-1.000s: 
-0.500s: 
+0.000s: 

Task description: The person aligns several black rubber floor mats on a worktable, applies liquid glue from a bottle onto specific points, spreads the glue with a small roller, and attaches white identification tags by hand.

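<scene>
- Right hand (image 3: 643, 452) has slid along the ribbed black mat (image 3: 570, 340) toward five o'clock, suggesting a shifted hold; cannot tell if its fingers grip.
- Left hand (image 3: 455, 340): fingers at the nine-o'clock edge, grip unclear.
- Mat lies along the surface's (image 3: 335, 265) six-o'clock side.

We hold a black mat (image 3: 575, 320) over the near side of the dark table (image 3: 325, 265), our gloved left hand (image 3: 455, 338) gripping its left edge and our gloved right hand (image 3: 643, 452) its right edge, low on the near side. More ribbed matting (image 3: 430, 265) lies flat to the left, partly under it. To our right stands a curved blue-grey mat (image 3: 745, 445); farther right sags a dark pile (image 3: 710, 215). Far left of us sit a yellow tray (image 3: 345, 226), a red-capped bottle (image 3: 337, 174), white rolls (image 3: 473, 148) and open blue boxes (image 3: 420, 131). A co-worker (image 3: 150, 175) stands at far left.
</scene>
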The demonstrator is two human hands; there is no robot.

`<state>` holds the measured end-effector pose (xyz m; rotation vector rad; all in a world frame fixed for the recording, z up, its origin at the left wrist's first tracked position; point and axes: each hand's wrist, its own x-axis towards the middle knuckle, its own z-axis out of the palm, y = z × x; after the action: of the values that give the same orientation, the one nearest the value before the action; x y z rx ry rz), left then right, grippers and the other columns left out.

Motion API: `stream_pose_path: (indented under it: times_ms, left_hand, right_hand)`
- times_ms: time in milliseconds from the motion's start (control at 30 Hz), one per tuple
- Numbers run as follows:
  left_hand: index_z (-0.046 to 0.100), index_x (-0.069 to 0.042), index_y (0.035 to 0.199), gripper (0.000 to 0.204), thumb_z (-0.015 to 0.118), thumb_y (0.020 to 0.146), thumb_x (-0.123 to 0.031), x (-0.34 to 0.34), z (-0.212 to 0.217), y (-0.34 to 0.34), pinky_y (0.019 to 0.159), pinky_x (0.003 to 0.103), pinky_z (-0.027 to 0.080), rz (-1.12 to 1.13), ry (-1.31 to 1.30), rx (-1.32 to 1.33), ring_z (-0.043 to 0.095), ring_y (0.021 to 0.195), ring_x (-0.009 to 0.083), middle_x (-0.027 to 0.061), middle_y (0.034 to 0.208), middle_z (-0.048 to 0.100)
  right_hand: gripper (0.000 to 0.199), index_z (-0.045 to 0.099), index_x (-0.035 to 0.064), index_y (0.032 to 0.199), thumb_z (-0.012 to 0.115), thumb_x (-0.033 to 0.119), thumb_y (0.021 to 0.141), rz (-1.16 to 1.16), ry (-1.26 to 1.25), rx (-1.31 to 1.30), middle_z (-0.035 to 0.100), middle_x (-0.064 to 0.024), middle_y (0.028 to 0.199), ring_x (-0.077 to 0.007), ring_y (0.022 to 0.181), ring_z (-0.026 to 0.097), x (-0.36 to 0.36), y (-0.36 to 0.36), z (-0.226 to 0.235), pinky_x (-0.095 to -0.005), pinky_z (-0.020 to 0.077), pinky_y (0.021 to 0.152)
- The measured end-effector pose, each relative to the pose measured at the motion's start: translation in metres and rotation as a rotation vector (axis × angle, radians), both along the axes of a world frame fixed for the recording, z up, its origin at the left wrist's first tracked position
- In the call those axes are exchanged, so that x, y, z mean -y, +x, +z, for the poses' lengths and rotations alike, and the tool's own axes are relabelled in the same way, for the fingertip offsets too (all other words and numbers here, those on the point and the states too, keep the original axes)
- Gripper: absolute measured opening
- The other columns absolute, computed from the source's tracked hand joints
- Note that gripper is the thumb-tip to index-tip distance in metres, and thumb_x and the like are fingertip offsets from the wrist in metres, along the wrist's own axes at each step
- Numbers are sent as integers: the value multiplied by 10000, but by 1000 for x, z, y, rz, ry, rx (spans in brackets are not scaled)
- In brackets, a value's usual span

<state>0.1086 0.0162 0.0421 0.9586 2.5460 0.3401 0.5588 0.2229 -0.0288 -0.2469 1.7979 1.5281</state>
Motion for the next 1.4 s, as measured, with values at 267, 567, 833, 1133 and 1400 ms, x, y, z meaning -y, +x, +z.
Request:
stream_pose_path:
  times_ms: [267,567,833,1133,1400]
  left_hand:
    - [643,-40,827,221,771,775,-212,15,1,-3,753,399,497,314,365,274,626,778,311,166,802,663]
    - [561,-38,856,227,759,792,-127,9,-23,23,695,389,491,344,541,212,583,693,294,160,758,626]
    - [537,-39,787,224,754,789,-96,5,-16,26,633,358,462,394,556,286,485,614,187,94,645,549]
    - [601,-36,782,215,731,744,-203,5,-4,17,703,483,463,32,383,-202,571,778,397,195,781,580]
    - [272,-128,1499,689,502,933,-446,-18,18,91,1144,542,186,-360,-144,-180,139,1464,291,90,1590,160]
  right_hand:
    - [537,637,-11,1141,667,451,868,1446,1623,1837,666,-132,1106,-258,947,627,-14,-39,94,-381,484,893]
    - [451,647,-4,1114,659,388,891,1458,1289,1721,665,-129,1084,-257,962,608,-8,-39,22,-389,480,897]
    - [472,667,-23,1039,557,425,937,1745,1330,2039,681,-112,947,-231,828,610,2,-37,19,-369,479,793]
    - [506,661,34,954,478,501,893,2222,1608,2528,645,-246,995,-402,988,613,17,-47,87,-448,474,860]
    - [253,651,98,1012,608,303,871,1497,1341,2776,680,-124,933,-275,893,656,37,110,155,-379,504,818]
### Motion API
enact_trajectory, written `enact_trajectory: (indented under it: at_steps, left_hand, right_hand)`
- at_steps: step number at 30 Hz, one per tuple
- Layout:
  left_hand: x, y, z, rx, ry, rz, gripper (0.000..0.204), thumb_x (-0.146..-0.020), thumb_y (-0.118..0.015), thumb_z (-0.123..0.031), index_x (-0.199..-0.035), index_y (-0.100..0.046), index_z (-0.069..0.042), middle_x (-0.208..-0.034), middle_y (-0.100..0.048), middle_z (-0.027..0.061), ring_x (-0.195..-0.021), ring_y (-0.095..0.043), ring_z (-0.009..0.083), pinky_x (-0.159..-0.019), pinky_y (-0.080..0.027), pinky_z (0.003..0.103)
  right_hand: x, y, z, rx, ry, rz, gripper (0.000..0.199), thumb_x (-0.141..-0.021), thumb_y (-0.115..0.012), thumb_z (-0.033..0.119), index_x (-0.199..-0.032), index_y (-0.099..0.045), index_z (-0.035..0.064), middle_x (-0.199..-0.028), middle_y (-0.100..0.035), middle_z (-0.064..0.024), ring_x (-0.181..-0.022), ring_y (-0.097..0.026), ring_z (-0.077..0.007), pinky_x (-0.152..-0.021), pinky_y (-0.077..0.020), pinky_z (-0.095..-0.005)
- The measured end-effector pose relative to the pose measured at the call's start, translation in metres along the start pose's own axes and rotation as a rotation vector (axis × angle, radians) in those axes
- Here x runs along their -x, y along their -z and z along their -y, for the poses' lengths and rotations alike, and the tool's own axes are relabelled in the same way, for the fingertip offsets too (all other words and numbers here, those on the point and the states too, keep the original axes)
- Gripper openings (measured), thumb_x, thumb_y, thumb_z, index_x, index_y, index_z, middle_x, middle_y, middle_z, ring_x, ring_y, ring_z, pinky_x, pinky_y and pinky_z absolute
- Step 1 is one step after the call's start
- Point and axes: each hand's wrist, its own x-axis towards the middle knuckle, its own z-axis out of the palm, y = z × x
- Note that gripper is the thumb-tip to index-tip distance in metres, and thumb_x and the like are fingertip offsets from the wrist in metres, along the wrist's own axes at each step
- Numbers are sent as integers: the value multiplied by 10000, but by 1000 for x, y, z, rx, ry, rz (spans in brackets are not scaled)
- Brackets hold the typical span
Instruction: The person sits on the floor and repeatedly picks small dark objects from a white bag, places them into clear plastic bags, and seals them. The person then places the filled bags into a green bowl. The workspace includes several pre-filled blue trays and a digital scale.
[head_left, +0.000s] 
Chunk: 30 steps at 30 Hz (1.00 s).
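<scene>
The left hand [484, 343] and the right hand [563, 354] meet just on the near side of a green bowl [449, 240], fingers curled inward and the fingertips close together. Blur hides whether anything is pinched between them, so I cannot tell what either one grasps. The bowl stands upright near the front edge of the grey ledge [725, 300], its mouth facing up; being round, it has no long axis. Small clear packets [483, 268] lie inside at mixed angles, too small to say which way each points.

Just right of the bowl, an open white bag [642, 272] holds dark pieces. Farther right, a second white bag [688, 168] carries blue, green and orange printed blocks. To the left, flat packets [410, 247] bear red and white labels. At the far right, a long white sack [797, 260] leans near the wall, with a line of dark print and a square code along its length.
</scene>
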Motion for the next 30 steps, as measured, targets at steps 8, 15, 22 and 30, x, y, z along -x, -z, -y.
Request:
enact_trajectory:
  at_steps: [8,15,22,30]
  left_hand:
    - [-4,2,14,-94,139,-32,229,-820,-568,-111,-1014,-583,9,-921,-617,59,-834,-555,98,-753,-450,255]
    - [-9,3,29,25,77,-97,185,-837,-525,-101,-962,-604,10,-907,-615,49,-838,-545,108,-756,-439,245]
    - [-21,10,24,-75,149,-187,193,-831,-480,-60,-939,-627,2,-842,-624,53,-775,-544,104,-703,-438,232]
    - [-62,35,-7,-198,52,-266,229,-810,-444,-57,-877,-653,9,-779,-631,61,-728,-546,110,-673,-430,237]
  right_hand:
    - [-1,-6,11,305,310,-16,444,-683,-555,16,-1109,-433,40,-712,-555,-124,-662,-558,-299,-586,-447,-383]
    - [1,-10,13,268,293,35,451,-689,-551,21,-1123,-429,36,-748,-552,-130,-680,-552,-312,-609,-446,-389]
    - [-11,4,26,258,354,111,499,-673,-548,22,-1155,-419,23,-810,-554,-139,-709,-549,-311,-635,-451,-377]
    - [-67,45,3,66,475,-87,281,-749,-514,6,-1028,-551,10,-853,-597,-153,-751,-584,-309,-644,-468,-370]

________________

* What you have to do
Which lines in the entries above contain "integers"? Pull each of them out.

* Final answer
- Numbers are sent as integers: the value multiplied by 10000, but by 1000 for x, z, y, rz, ry, rx (spans in brackets are not scaled)
- Numbers are sent as integers: the value multiplied by 10000, but by 1000 for x, y, z, rx, ry, rz (spans in brackets are not scaled)

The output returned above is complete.